* Task: Once you reach the line containing "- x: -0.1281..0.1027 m" in the entries below, write out that line and each one after it down to the line containing "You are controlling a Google", exactly and with nothing added.

Top of Given data

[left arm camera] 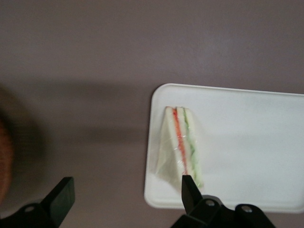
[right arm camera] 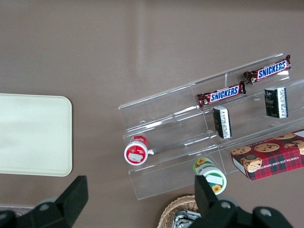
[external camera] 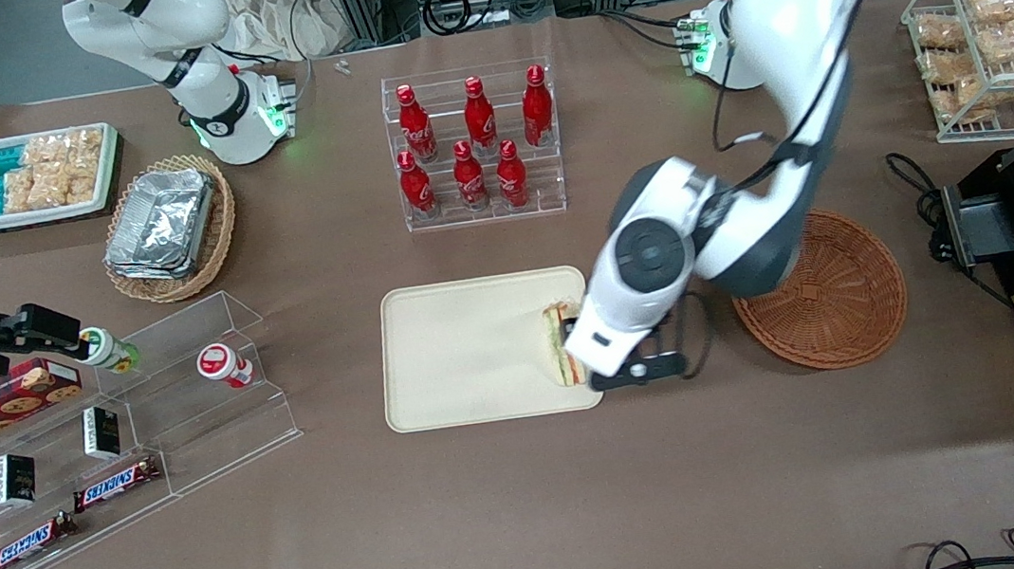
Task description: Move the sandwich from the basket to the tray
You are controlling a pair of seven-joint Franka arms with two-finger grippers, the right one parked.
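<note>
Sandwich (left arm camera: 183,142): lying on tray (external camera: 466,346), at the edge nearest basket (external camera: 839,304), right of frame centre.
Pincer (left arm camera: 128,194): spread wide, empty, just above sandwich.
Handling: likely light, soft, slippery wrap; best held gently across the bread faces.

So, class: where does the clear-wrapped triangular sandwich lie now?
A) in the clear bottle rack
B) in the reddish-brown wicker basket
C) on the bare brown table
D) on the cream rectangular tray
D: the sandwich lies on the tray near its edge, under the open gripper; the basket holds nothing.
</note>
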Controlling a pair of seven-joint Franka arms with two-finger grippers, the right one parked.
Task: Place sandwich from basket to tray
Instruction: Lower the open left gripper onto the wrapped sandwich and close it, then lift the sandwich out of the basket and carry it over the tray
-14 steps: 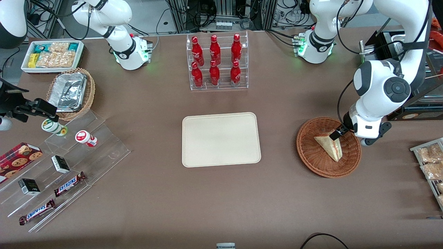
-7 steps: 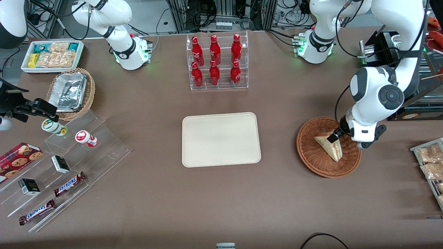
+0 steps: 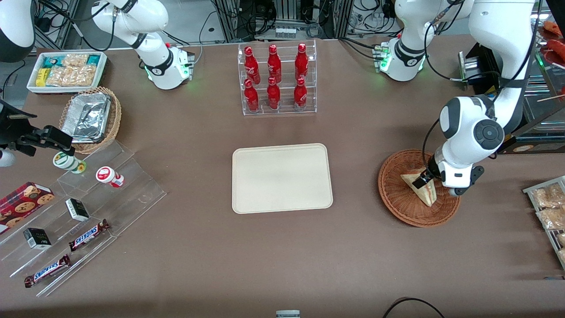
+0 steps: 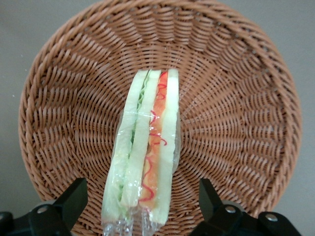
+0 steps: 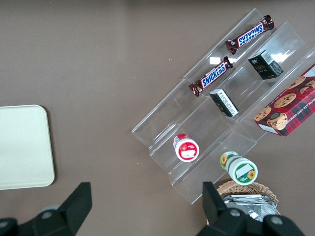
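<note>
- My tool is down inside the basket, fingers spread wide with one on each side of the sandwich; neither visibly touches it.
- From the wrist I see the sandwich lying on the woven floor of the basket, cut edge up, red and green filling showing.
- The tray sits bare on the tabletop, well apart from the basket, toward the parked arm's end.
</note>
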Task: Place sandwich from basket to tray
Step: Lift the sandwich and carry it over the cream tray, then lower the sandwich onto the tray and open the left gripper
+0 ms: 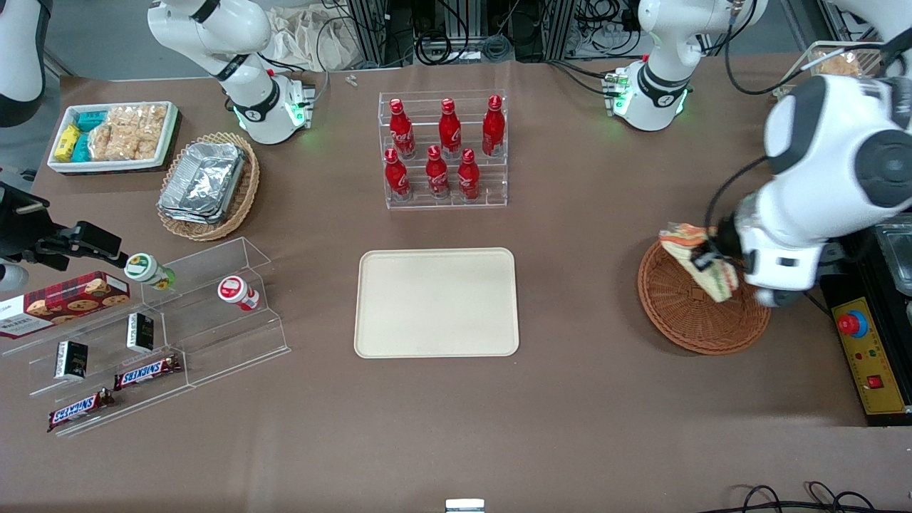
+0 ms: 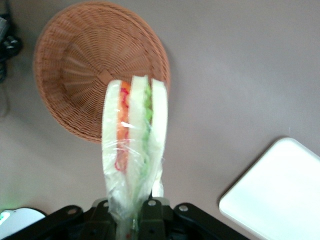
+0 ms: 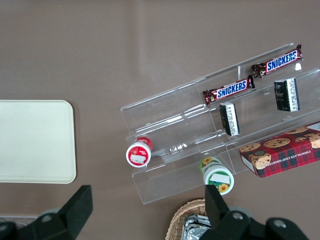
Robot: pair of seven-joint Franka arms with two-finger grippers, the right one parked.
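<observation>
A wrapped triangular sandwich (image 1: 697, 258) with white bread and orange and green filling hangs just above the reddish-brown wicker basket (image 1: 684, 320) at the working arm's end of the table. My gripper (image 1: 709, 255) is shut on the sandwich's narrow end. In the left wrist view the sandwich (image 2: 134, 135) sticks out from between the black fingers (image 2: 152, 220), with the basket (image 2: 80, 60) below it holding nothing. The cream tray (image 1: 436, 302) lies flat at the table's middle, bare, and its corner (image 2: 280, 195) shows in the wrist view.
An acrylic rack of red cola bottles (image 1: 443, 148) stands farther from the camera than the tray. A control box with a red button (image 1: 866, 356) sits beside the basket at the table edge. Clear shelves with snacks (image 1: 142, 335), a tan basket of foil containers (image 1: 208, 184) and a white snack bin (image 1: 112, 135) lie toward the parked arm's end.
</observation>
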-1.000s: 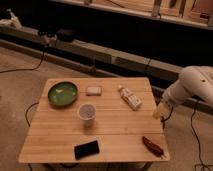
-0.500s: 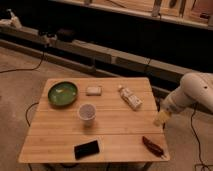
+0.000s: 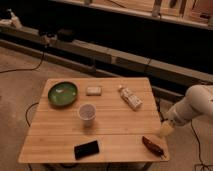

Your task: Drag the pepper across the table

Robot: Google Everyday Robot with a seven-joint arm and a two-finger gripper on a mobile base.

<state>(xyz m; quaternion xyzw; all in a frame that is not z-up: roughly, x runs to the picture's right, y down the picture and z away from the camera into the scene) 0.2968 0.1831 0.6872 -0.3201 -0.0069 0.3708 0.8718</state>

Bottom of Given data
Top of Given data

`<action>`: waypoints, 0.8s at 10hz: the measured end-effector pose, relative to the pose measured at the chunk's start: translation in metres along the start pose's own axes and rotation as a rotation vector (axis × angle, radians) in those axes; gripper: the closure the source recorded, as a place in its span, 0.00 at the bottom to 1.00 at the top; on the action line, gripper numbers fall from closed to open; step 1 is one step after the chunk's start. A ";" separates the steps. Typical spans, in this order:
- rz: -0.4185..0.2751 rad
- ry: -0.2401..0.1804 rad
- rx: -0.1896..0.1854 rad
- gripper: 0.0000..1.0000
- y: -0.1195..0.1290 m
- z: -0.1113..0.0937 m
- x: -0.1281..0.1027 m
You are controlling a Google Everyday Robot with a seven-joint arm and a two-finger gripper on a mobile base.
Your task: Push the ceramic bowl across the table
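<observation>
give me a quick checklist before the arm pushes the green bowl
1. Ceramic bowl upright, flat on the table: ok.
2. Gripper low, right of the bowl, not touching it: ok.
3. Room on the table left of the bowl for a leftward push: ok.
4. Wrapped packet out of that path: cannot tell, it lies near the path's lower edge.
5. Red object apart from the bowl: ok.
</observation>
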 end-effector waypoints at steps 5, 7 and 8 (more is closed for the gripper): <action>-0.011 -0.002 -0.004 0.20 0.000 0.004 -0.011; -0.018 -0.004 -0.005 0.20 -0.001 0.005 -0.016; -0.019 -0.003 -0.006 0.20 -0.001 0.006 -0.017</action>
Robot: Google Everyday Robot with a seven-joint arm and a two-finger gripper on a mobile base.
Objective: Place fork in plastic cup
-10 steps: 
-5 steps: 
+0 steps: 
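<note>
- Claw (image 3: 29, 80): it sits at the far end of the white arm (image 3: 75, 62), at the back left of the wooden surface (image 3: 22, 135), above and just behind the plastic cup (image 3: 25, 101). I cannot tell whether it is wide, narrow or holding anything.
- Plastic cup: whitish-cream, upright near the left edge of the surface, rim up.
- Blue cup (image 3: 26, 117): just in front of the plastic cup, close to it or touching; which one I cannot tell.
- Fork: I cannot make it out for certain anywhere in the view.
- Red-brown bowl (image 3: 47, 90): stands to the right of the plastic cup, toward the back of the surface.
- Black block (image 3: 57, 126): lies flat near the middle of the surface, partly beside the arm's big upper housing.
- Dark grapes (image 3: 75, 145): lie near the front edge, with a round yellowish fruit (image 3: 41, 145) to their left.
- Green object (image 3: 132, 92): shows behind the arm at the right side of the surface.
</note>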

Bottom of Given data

* Response area:
- x: -0.1281..0.1027 m
You are controlling a Google Everyday Robot with a seven-joint arm and a two-finger gripper on a mobile base.

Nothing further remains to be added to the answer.